WHAT IS BEING ASKED: When you write out the listing, keep every word as it stands and drop the pictures.

RAW DATA:

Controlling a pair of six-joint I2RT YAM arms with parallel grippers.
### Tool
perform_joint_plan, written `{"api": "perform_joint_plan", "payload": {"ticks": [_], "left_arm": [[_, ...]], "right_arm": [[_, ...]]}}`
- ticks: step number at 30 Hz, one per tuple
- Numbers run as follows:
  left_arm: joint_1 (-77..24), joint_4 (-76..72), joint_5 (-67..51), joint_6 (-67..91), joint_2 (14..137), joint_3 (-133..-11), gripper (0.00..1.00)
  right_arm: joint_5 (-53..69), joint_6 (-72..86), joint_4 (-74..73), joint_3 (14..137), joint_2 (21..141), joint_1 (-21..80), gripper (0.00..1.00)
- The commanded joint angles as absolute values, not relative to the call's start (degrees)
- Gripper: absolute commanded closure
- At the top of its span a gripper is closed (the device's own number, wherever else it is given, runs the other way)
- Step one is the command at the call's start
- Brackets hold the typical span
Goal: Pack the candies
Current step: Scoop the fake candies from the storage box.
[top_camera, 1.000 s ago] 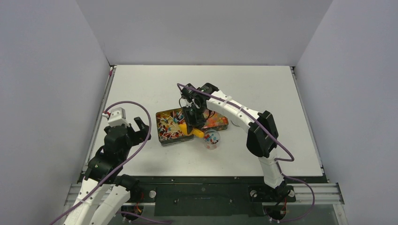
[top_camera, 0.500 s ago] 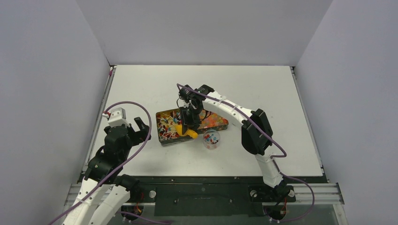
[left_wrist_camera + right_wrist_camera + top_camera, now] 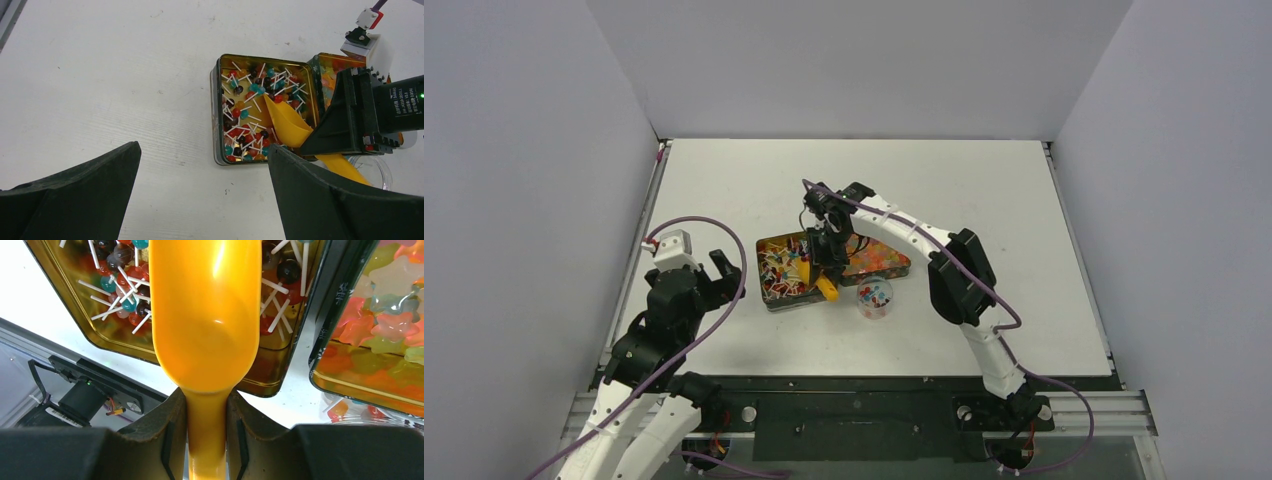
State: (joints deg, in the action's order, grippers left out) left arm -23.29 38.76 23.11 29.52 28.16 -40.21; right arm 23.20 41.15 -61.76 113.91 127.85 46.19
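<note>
The candies lie in an open two-part tin. Small round red, blue and dark lollipops [image 3: 245, 115] on white sticks fill the left half [image 3: 782, 272]. Orange, pink and green gummies [image 3: 395, 325] fill the right half [image 3: 879, 258]. My right gripper [image 3: 207, 407] is shut on the handle of the orange scoop [image 3: 207, 315]. The scoop's bowl looks empty and hangs tilted over the lollipops; it also shows in the top view [image 3: 827, 289] and the left wrist view [image 3: 287, 125]. My left gripper [image 3: 205, 165] is open and empty, left of the tin.
A small clear cup [image 3: 875, 297] with a few candies stands just right of the tin's near corner, also in the left wrist view [image 3: 377, 170]. The tin's rim [image 3: 219, 115] stands a little off the table. White walls enclose the table on three sides.
My right gripper has moved left with the scoop, from beside the cup to over the lollipop half of the tin. The left arm has not moved.
</note>
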Motion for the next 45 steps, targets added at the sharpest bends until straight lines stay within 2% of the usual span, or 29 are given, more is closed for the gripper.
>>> {"api": "perform_joint_plan", "payload": {"ticks": [1,23,45], "left_arm": [[-23.6,37.4,24.6,29.9,28.0,-40.6,0.04],[-23.5,37.6,25.2,30.0,28.6,-40.6,0.04],[-22.6,37.2,24.1,30.0,30.2,-40.5,0.04]], "right_arm": [[20.9,43.2,-62.0,114.7,128.3,45.1,1.00],[9.1,46.3,-55.1,108.9,126.8,42.8,1.00],[-11.0,37.4,-46.9,101.9,122.3,48.7,1.00]]}}
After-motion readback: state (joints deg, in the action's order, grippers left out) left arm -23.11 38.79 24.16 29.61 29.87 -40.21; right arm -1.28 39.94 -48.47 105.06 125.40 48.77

REPLY:
Controlling a pair of six-joint I2RT YAM arms with parallel grippers.
### Tool
perform_joint_plan, written `{"api": "perform_joint_plan", "payload": {"ticks": [_], "left_arm": [[_, ...]], "right_arm": [[_, ...]]}}`
- ticks: step number at 30 Hz, one per tuple
- Numbers run as follows:
  left_arm: joint_1 (-77..24), joint_4 (-76..72), joint_5 (-67..51), joint_6 (-67..91), joint_2 (14..137), joint_3 (-133..-11), gripper (0.00..1.00)
  right_arm: joint_5 (-53..69), joint_6 (-72..86), joint_4 (-74..73), joint_3 (14..137), joint_2 (21..141), joint_1 (-21..80), gripper (0.00..1.00)
- The commanded joint angles as absolute values, not relative to the call's start (degrees)
- Gripper: absolute commanded closure
- At the top of its span a gripper is closed (the device's own number, wherever else it is given, runs the other way)
- Step one is the command at the call's start
- Brackets hold the typical span
Goal: Pack the candies
Current step: Scoop the fake candies from the storage box.
[top_camera, 1.000 s ago] 
[top_camera, 0.500 s ago] 
[left_wrist_camera + right_wrist_camera + top_camera, now] 
State: (joints deg, in the action's order, grippers left out) left arm -23.29 38.76 23.11 29.52 28.16 -40.21; right arm 23.20 41.15 -61.76 113.91 127.85 46.19
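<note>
The candies lie in an open two-part tin. Small round red, blue and dark lollipops [image 3: 245, 115] on white sticks fill the left half [image 3: 782, 272]. Orange, pink and green gummies [image 3: 395, 325] fill the right half [image 3: 879, 258]. My right gripper [image 3: 207, 407] is shut on the handle of the orange scoop [image 3: 207, 315]. The scoop's bowl looks empty and hangs tilted over the lollipops; it also shows in the top view [image 3: 827, 289] and the left wrist view [image 3: 287, 125]. My left gripper [image 3: 205, 165] is open and empty, left of the tin.
A small clear cup [image 3: 875, 297] with a few candies stands just right of the tin's near corner, also in the left wrist view [image 3: 377, 170]. The tin's rim [image 3: 219, 115] stands a little off the table. White walls enclose the table on three sides.
My right gripper has moved left with the scoop, from beside the cup to over the lollipop half of the tin. The left arm has not moved.
</note>
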Motion for the next 45 steps, targets added at the sharpest bends until straight lines stay within 2% of the usual span, or 29 are given, more is closed for the gripper.
>>> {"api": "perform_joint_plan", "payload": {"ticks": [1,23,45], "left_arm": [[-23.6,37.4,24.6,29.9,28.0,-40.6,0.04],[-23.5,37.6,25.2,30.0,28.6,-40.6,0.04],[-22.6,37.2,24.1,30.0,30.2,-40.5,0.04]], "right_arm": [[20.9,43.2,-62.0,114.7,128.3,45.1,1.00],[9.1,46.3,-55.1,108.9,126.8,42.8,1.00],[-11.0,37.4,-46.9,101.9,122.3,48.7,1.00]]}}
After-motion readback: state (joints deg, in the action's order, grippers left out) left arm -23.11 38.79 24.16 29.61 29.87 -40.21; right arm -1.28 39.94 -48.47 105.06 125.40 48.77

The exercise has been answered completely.